Building a News Aggregator API as a Take-Home Assignment
I recently completed a take-home assignment for a Backend Web Developer position, build a news aggregator API in Laravel. Here's how I approached the architecture, dealt with dead APIs, and kept things simple without sacrificing good engineering.
A few days ago I got a take-home assignment: build a news aggregator backend in Laravel. Fetch articles from multiple sources, store them, expose a RESTful API with filtering. Straightforward enough on paper. In practice, half the suggested sources API were dead or unsuitable. Here's what I built, why I made the decisions I did, and what I'd change with more time.
The Brief
The task asked for a Laravel API that:
- Pulls articles from multiple news sources on demand
- Stores them in a database with authors and tags
- Exposes endpoints to list, filter, and read articles
- Follows clean code principles
The suggested sources were NewsAPI, OpenNews, NewsCred, The Guardian, NYTimes, BBC News, and NewsAPI.org. Half of these either don't exist anymore, have no public API, or are themselves aggregators (which feels redundant when you're building one). The BBC public API has been discontinued entirely.
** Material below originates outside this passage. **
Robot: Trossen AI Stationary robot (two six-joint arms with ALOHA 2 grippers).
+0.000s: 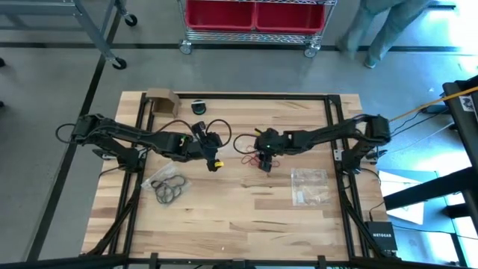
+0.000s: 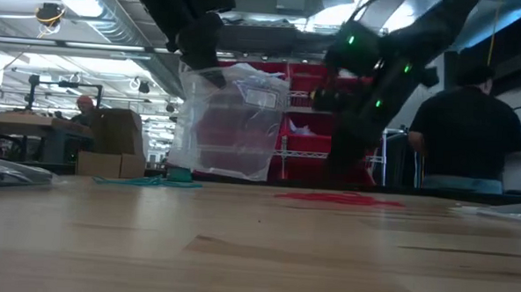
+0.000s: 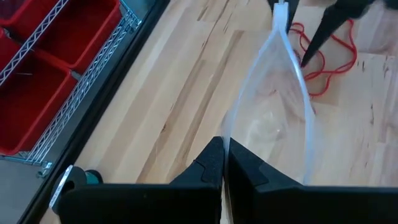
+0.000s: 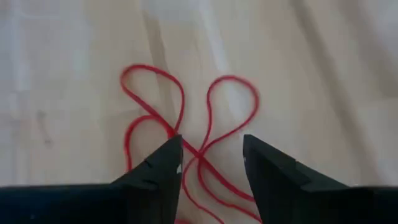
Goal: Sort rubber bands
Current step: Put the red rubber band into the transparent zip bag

So I picked four real, working sources and built around those.
Source Selection
| Source | Approach | Notes |
|---|---|---|
| The Guardian | Official REST API | Free tier, great content API |
| New York Times | Official REST API | Free tier, metadata only (no full body) |
| ESPN | Unofficial API | Undocumented but stable for soccer leagues |
| BBC | Public RSS feeds | No API, but RSS is officially maintained |
For BBC I fetched 9 category feeds (Top Stories, World, Business, Technology, Science & Environment, Health, Entertainment & Arts, Politics, UK). RSS gives me everything I need except post content or summary, title, published date, link, categories, without requiring auth. It's not glamorous but it works, and it's better than pretending the BBC API still exists.
The ESPN integration uses an undocumented internal API. I iterate over 6 leagues (Premier League, La Liga, Bundesliga, Serie A, MLS, UEFA Champions League) and pull soccer news per league. It could break if ESPN changes their internals, but for a take-home it's fine, and it was a fun find.
Architecture
I wanted a clean separation between "how do we talk to the API" and "what do we do with the data". Three layers handle this:
Services
Each source has a dedicated service class (GuardianNewsService, NYTimesNewsService, etc.) that extends a shared NewsService base. The service is responsible for one thing: making HTTP requests and returning typed DTOs.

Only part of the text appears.